Basically you put always the status of the previous day, in any case (except null).
So, i would do something like this (oracle syntax, working in sql server too), supposing the first columns is 1may
Insert into newTable (client, 1may,2may,....) select (client, 0, coalesce(1may,0), coalesce (2may,0), .... from oldTable;
Anyway me too i believe is not a good practice to put the days as columns of a relational table.
You're going to struggle with this because most brands of SQL don't allow "arbitrary pivoting", that is, you need to specify the columns you want to be displayed on a pivot - Whereas Excel will just do this for you. SQL can do this but it required dynamic SQL which can get pretty complicated and annoying pretty fast.
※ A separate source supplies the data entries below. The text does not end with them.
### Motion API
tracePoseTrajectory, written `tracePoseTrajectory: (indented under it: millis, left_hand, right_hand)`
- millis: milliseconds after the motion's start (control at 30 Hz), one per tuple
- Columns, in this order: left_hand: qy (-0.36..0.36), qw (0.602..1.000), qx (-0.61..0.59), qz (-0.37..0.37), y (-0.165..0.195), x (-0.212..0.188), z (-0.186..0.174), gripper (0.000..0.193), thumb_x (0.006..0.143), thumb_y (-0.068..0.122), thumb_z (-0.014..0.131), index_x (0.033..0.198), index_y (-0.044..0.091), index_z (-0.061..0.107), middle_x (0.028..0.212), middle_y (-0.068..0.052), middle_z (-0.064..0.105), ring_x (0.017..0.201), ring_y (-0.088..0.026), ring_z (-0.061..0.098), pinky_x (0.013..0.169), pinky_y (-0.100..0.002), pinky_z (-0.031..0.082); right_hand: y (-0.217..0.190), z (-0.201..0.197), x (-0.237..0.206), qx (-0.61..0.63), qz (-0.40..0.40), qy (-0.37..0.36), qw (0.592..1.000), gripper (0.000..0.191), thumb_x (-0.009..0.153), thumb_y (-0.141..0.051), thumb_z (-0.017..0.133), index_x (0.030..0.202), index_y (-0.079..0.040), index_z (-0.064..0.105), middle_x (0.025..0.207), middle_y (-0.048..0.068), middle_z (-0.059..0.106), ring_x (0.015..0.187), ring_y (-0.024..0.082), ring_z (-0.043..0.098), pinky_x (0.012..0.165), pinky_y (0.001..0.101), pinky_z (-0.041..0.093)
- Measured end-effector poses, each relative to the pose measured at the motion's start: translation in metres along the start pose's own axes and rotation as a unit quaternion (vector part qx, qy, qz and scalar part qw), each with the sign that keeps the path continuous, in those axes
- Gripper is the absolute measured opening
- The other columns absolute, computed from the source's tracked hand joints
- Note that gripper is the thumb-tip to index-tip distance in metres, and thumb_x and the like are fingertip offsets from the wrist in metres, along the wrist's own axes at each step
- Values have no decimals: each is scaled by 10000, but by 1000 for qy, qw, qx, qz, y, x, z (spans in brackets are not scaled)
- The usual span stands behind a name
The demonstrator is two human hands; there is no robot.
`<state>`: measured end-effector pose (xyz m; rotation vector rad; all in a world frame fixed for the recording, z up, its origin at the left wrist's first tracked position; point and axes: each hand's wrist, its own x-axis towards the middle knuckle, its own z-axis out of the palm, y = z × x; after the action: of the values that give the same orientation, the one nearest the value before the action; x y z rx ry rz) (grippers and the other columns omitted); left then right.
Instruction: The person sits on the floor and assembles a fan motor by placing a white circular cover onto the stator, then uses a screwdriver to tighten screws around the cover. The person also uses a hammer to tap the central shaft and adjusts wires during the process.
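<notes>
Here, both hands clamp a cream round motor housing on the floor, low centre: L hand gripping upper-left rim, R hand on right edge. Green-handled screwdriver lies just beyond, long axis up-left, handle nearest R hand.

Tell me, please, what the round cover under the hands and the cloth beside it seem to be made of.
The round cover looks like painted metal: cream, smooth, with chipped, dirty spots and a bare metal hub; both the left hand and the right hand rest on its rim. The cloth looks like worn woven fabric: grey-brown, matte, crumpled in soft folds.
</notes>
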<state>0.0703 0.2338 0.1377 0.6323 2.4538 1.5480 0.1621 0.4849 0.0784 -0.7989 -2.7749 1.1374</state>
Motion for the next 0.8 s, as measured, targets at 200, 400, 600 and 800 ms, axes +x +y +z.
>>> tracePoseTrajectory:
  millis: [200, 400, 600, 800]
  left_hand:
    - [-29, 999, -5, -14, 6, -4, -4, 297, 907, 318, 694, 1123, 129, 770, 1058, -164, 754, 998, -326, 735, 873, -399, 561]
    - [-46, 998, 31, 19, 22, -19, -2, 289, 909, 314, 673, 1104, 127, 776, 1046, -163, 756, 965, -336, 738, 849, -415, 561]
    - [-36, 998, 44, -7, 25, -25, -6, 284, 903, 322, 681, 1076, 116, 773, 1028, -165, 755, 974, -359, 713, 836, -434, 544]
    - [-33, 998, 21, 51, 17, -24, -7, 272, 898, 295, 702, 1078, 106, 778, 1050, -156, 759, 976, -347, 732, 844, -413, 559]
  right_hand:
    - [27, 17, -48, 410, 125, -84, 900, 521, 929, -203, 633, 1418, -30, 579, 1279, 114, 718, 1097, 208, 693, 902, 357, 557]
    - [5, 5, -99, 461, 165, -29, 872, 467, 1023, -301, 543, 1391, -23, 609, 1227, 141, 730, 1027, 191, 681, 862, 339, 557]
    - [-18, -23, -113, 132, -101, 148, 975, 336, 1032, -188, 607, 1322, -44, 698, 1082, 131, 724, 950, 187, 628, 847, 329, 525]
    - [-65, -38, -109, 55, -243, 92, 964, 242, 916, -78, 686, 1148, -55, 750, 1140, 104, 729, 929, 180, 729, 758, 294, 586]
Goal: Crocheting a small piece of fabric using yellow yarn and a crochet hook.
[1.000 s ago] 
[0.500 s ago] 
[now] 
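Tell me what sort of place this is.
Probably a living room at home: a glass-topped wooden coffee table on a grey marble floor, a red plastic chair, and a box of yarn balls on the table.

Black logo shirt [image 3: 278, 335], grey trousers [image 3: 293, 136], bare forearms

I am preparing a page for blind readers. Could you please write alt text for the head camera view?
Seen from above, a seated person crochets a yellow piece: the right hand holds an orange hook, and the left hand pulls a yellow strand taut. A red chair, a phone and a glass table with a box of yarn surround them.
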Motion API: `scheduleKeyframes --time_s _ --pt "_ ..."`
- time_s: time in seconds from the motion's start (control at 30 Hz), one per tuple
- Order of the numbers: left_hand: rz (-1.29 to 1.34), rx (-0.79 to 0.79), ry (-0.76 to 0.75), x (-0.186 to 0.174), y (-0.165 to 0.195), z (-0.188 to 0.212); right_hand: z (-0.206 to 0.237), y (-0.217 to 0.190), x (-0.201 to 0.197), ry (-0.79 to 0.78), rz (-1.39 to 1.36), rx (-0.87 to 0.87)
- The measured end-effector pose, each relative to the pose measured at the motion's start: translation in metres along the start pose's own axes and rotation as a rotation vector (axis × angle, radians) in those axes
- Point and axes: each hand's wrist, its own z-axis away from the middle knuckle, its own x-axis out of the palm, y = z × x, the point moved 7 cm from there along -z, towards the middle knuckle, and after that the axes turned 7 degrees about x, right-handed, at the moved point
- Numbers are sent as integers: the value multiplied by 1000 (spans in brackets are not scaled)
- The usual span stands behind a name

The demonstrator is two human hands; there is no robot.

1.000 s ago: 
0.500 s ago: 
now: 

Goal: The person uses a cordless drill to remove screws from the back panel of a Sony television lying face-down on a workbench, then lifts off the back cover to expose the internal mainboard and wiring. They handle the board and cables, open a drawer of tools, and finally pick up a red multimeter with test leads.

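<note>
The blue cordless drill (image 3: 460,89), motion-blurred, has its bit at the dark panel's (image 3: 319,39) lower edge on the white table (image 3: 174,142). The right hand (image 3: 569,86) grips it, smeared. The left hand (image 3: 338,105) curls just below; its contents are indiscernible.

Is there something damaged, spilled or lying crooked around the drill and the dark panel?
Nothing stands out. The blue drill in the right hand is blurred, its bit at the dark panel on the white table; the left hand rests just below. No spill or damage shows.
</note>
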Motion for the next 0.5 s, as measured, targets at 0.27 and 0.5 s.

I would suggest you use sql just to construct the data, and then excel or SSRS (As you're in TSQL) to actually do the visualization.
Anyway. I think this does what you want:
WITH Data AS (
SELECT * FROM (VALUES
('Client 1',CONVERT(DATE, '2020-05-04'),1)
, ('Client 1',CONVERT(DATE, '2020-05-05'),1)
, ('Client 1',CONVERT(DATE, '2020-05-06'),1)
, ('Client 1',CONVERT(DATE, '2020-05-07'),0)
, ('Client 1',CONVERT(DATE, '2020-05-08'),0)
, ('Client 1',CONVERT(DATE, '2020-05-09'),0)
, ('Client 1',CONVERT(DATE, '2020-05-10'),1)
, ('Client 1',CONVERT(DATE, '2020-05-11'),1)
, ('Client 1',CONVERT(DATE, '2020-05-12'),1)
, ('Client 2',CONVERT(DATE, '2020-05-04'),1)
, ('Client 2',CONVERT(DATE, '2020-05-05'),0)
, ('Client 2',CONVERT(DATE, '2020-05-06'),0)
, ('Client 2',CONVERT(DATE, '2020-05-07'),1)
, ('Client 2',CONVERT(DATE, '2020-05-08'),0)
, ('Client 2',CONVERT(DATE, '2020-05-09'),1)
, ('Client 2',CONVERT(DATE, '2020-05-10'),0)
, ('Client 2',CONVERT(DATE, '2020-05-11'),1)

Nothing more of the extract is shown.